Similarly, the second bone engaging surface 120 of the outer wall
98 has a second opening 134 which also communicates with the hollow
interior space 102. In the embodiment depicted, the first and
second openings 132, 134 comprise about 40 to 50 percent of the
surface area of each of the first and second bone engaging surfaces
120, 122, respectively.
[0030] The outer wall 98 has an interior surface 110 that surrounds
the hollow interior space 102. The interior surface 110 makes up
the interior surfaces of the first support surface 104, the second
support surface 106, the first end 94, and the second end 96. The
interior surface 110 is bounded by the first and second openings
132, 134, a plurality of grafting ports 108, and an aperture 124
passing through the second end 96 of the implant 74. Within the
hollow interior space 102, a support rib 126 extends from the
interior surface 110, where it extends along the first support
surface 104, to the interior surface 110, where it extends along
the second support surface 106.
[0031] Thus, the support rib 126 spans the interior space 102. In
this application, an element that "spans" a volume crosses the
volume to leave space on either side of the element. The support
rib 126 is only one of many possible supporting structures that may
span the interior space 102 within the scope of the present
invention. Other spanning members (not shown) may extend at
different angles across the interior space 102 and/or between
different locations on the outer wall 98. Such spanning members
need not be integrated with the outer wall 98, but may instead be
formed separately from the outer wall 98 and subsequently
attached.
[0032] The support rib 126 has a first bone facing surface 128 and
a second bone facing surface 130. The first bone facing surface 128
is recessed so as to form a first gap 140 between the first bone
facing surface 128 and the vertebral body 28 or 48 to which it is
adjacent after implantation. Similarly, the second bone facing
surface 130 is recessed so as to form a second gap 142 between the
second bone facing surface 130 and the vertebral body 28 or 48 to
which it is adjacent after implantation. The first and second gaps
140, 142 allow space for occupation of bone graft material between
the vertebral bodies 28, 48 and the bone facing surfaces 128,130.

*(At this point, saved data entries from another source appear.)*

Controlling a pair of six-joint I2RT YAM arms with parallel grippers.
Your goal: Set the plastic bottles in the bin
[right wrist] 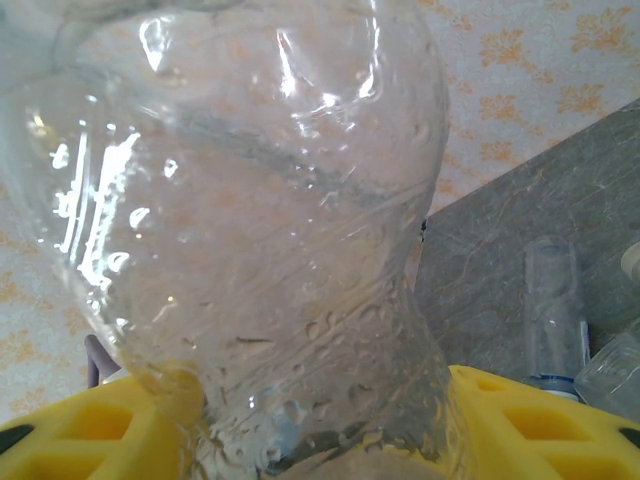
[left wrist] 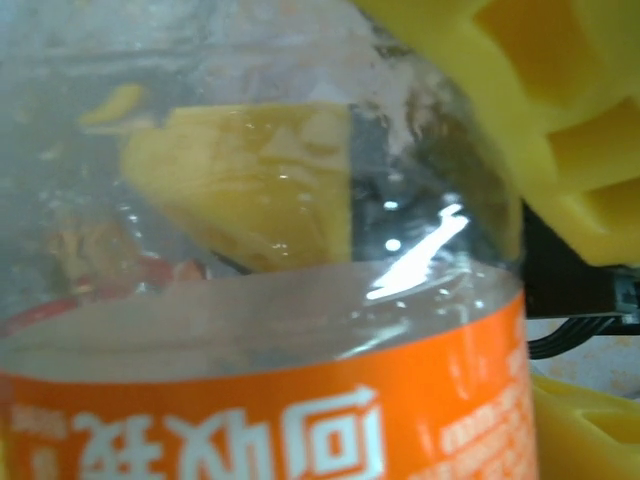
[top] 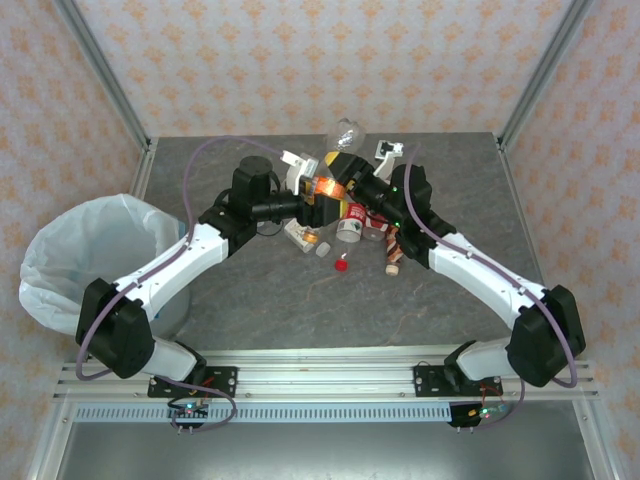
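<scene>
Orange-label bottle (left wrist: pixel 300 420) is clamped in my left pincer (top: pixel 312 195), held above the far middle of the table (top: pixel 250 300), with its long axis running across my yellow pads (left wrist: pixel 560 130). The bin (top: pixel 60 235) sits off to the left at the near edge, so that arm's the closer one and I reckon the swing goes that way. My right pincer (top: pixel 352 165) is clamped on a clear bottle (right wrist: pixel 260 250) that pokes up out of it. A few loose bottles (top: pixel 350 228) lie below. The label has white characters, upside down to my cam, and I can't read a brand.
</scene>
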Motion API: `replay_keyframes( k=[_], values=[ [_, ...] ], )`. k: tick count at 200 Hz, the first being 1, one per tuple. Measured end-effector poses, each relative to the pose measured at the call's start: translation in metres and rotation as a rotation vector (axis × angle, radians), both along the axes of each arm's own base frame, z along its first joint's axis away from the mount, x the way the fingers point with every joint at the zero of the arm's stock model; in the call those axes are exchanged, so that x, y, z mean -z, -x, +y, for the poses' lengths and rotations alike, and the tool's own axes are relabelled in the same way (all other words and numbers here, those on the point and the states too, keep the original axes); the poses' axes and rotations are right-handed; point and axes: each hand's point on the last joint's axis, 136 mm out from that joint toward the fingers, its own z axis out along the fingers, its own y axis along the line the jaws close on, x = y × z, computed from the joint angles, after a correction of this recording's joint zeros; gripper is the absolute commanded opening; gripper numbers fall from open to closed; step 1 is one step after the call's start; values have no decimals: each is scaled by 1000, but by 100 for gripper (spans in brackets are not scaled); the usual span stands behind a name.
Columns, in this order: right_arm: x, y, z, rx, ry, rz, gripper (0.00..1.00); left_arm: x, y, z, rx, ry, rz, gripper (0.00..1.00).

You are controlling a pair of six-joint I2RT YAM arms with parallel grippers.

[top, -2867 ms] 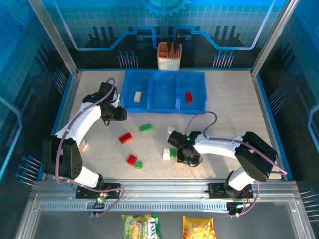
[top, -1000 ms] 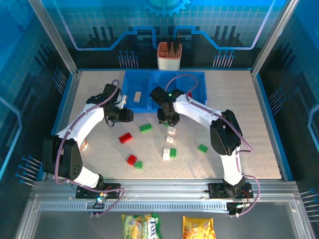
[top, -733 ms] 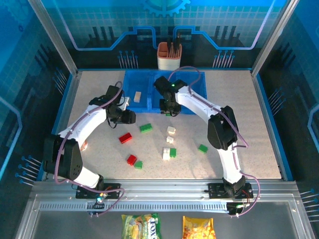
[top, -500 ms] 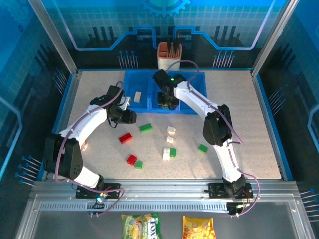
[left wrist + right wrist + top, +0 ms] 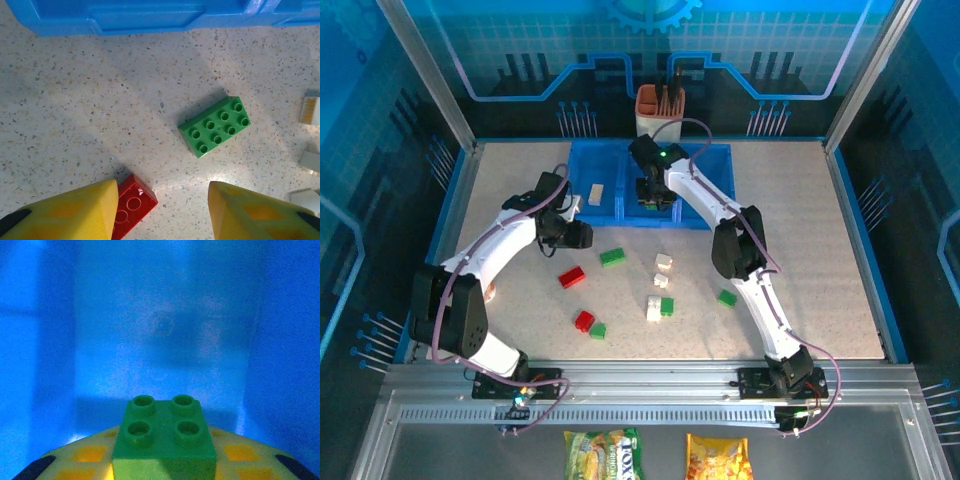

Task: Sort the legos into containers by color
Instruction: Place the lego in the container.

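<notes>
My right gripper (image 5: 654, 199) hangs over the middle compartment of the blue tray (image 5: 607, 218), shut on a green 2x2 brick (image 5: 164, 427); the right wrist view shows the bare compartment floor (image 5: 165, 335) beneath my right gripper (image 5: 164, 466). A cream brick (image 5: 595, 192) lies in the left compartment. My left gripper (image 5: 576, 236) is open and holds nothing, low over the table. Ahead of my left gripper (image 5: 162, 212) lies a green 2x4 brick (image 5: 215, 126), and a red brick (image 5: 131, 205) touches the left finger (image 5: 70, 212). The tray wall (image 5: 150, 20) runs behind.
Loose on the table are cream bricks (image 5: 663, 263) (image 5: 653, 311), green bricks (image 5: 666, 306) (image 5: 726, 297) (image 5: 597, 329) (image 5: 612, 257) and red bricks (image 5: 584, 320) (image 5: 571, 277). An orange-and-white cup (image 5: 660, 112) stands behind the tray. Two snack packets (image 5: 605, 452) lie off the table's near edge.
My right arm lifted a green brick from the near middle of the table and swung it over the tray's middle compartment. My left gripper drifted slightly right, towards the green and red bricks.
</notes>
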Motion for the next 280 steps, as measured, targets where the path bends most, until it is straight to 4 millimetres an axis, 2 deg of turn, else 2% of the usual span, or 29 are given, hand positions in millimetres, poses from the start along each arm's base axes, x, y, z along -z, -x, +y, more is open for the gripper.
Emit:
replay_keyframes(
  k=[31, 58, 116, 135, 155, 171, 280],
  values=[
    [10, -13, 0, 1, -15, -20, 37, 0, -1, 4, -4, -23, -6, 52],
    [7, -26, 3, 6, -49, -62, 37, 1, -2, 6, -5, -35, -10, 52],
    [3, -41, 9, 10, -80, -113, 37, 2, -4, 13, -1, -80, -23, 52],
    [15, -47, 12, 10, -85, -121, 38, 2, -4, 14, -4, -90, -25, 52],
    [33, -46, 12, 13, -74, -99, 43, 2, -4, 16, -5, -98, -27, 52],
    [39, -45, 12, 19, -72, -88, 47, 2, -4, 16, -6, -101, -27, 52],
    [34, -47, 15, 16, -92, -101, 55, 2, -4, 16, -5, -98, -27, 52]
  ],
)
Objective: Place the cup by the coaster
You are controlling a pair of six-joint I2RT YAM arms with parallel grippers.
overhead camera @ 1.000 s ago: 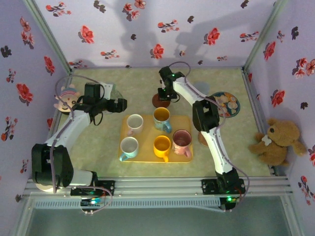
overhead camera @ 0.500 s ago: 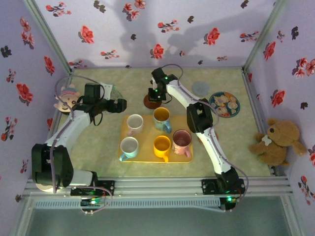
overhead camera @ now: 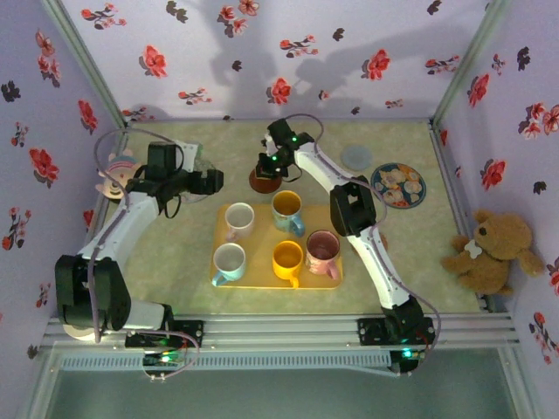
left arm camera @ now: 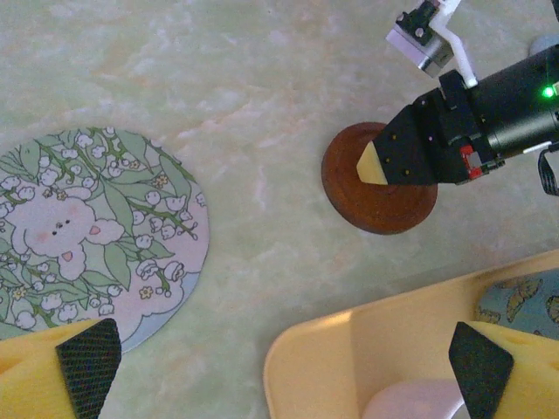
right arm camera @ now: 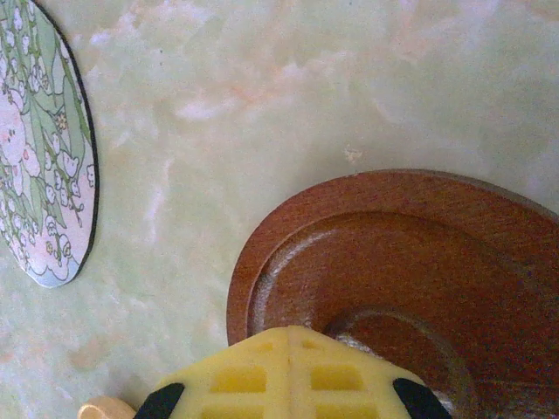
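Soft, even light; shadows across the back wall (overhead camera: 262,52).

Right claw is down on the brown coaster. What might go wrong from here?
The shut right claw only presses its tip on the round brown wooden coaster, with no grip, so it may slip off. The coaster lies near the yellow tray and could catch its rim. The open left claw hovers close; the arms might collide.

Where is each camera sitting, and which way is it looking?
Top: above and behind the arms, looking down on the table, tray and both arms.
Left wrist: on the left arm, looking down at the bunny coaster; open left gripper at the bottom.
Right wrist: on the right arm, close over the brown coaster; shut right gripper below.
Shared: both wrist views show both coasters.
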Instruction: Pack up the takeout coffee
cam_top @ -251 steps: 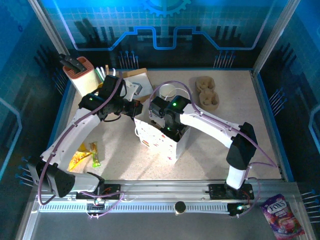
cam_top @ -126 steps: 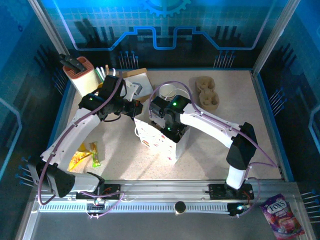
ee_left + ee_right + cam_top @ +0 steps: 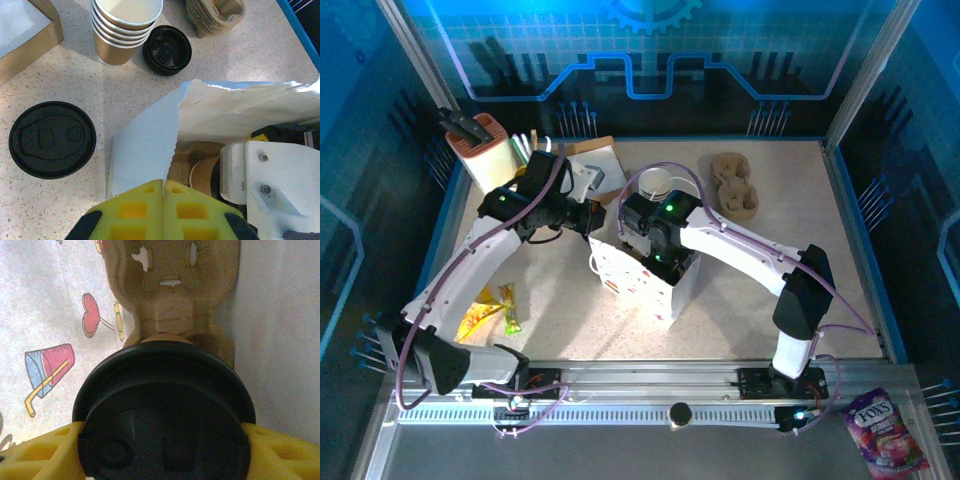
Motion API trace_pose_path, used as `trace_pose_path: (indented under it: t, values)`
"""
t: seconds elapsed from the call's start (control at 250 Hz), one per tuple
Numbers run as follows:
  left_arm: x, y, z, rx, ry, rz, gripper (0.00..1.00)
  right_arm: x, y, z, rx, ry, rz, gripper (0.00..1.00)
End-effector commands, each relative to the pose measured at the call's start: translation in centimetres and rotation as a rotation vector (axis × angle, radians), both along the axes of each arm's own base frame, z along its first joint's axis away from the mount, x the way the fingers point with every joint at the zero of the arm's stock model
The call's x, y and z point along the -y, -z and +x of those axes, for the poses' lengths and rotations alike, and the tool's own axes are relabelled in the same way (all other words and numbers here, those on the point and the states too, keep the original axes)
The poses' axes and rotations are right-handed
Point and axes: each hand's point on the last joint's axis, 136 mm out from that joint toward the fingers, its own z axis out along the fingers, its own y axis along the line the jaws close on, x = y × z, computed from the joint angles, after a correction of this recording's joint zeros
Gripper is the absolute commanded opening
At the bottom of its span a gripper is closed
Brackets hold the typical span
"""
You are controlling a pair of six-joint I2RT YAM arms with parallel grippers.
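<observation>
Inside bag (image 3: pixel 50 315), right hand (image 3: pixel 162 452) seemingly gripping cup (image 3: pixel 165 400)

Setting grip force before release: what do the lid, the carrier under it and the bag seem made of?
The lid: black plastic, semi-gloss, with moulded relief. The carrier: tan moulded pulp, matte, fibrous, with ragged holes. The bag: white paper, likely, matte, printed with cartoons, its rim zigzag-cut.

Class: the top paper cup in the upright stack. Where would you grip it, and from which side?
Likely from above, pinching the rim of the top paper cup across its wall: it stands upright, mouth open, its sides nested in the others.
</observation>
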Motion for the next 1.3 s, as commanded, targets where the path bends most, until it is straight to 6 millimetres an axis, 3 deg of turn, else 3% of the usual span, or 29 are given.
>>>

Accordingly, the first and second gaps 140, 142 permit the
formation of a more complete bone column through the interior space
102, thereby more securely integrating the implant 74 with the
vertebral bodies 28, 48.
[0033] As depicted in FIG. 3, an enlarged, perspective view
illustrates the implant 74. The first support surface 104 and the
second support surface 106 each include two grafting ports 108,
which are positioned longitudinally along the midline of each
support surface 104, 106. Each grafting port 108 communicates with
the hollow interior space 102, facilitating spreading of bone graft
material throughout the hollow interior space 102.
[0034] In the embodiment depicted in FIG. 3, the aperture 124 is a
round opening located in on the first end 94. The aperture 124 is
designed to fit around the collet 184 of the insertion tool 72,
allowing the implant 74 to be releasably secured to the insertion
tool 72. On the outer wall 98, proximate the first end 94, there is
a first protrusion 138 which is located adjacent to the aperture
124, and extends toward the first support surface 104. The first
protrusion 138 fits closely between the prongs 82 (as shown in FIG.
2) when the implant 84 is secured to the insertion tool 72.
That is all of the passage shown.